So we’re still moving, but not for a little while. After our shady landlord heard from many tenants who apparently know tenant law a little better than he does (there were big problems with the options he gave us after raising our rent more than ten percent), he gave us the option to take a six month lease with no penalty for early withdrawal. We took this option so as not to have to move a week before J has to grade finals. We’re now aiming for moving at the end of the year and starting the new year in our new home.
The town where we’re moving is everything that is great about our county. It’s still in wine country, but closer to the coast, meaning just fifteen minutes to the beach. There is one central town with great little neighboring towns, all of which are a little on the crunchy side. Two-mom families, for most of that area, are not all that abnormal. People are nicer, more laid back, and very progressive. There are also these lovely rural areas just minutes outside of the towns where you can live in the country but still have the convenience of being close to town. The schools are amazing–one of them won awards for being the most sustainable school in the region, and they all have crazy-fabulous gardens and cool arts programs. Every cool cultural event you can imagine happens there, from celtic music and blues festivals to great theater to who knows what else. All we know is that every time we see some event we want to attend, it’s happening in that area (case in point: there is an LGBT Halloween party for all ages, and kids are welcome–yeah). And the farms, oh the farms. There are all kinds of orchards and farms and patches and ranches–the local fresh food is to die for. And while it would seem such a crunchy little town might lack the refinement we have come to appreciate in our little retirement community for the wealthy and wine-soaked, it doesn’t. There are fabulous restaurants, world-class wines, art galleries, and just about anything we could want in a town, but without the excess of tourists. In short, it’s our little heaven on earth, and we’re so excited to finally be moving there.
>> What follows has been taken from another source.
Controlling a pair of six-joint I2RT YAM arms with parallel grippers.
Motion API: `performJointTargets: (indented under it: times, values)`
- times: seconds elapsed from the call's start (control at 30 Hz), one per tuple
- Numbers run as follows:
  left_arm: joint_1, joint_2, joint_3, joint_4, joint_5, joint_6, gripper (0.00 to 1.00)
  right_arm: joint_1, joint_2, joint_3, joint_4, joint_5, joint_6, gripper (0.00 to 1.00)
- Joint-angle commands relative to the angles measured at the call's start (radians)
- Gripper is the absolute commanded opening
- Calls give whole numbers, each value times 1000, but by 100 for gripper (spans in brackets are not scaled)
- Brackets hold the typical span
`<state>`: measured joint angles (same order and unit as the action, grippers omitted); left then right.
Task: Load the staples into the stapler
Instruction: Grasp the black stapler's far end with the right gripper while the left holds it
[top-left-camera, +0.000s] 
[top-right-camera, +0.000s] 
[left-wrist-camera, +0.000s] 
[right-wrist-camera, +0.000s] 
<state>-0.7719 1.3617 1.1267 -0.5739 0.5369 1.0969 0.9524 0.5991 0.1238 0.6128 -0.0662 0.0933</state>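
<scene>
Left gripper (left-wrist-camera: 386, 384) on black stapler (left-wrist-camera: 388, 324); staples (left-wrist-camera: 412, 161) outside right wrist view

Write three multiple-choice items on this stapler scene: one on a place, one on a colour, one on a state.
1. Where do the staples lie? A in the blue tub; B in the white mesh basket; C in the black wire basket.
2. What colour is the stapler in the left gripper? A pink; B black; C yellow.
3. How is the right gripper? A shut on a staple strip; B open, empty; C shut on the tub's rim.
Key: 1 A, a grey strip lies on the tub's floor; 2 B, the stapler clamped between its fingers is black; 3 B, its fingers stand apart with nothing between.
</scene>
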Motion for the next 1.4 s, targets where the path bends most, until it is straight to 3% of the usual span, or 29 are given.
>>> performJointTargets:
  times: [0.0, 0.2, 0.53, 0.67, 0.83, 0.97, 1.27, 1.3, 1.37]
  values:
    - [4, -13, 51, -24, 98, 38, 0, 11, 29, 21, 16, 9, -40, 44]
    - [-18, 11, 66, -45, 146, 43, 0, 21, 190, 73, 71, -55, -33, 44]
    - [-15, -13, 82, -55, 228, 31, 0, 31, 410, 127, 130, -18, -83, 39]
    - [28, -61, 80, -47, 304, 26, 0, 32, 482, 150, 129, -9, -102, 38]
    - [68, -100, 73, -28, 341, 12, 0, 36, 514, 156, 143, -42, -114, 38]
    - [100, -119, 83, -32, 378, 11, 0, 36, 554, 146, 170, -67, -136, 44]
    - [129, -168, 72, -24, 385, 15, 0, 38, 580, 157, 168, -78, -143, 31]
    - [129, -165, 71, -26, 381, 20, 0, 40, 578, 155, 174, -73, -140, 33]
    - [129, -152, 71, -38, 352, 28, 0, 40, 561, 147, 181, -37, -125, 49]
We’re starting to see a few rentals available toward the end of the year, and since BG’s music class is in this town on Saturdays, we’re beginning to do some research. Last weekend, we had a drive-by look at a place out in the country. It would be some seriously rural living with only wood heat, but there was a pomegranate tree dripping with ripe fruit, and a fig tree that was lush and full. It’s on a full acre, and it’s only ten minutes from the heart of the main town. It would be a very different sort of life for us: much more quiet, much more privacy, some peace and solitude and lots of room for Baby Genius, the cats, and us to run. There would be ample room for a garden, inspiration for canning and creating. But it would also be hard work. There’s no manicured lawn–it’s wild. There would be wood to stack, fires to build, and all of those other things to do to make a home in the country. We might have to build a fence. Walking to the store or to town would not be a possibility. So there’s that. I know what much of this is like because it’s how I grew up, and to me, it sounds a little less romantic and a little more like work. On the other hand, J loves the idea because she has never had this, and when I see it through her eyes, I start to love it too. It might be just what we need.
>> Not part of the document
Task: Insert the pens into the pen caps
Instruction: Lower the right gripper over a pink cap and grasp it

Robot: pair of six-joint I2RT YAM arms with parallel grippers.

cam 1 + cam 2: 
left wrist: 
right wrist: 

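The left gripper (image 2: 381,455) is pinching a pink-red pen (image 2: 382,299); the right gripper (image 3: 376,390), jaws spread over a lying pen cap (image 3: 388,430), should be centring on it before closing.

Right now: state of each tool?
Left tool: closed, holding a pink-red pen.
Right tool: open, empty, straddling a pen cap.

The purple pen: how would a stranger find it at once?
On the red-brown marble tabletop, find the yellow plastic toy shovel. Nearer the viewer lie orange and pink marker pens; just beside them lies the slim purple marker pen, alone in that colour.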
So we’re really considering a move to the country. It might be this house, or it could be another one that has just a couple of more convenient amenities (I love fireplaces, but prefer for this to be an optional means of heating), but it’s exciting thinking about a new sort of life. Anything beyond this tourist haven, this wine taster’s mecca, this town where no one pushes a stroller costing less than $2000 will be a very, very delightful change.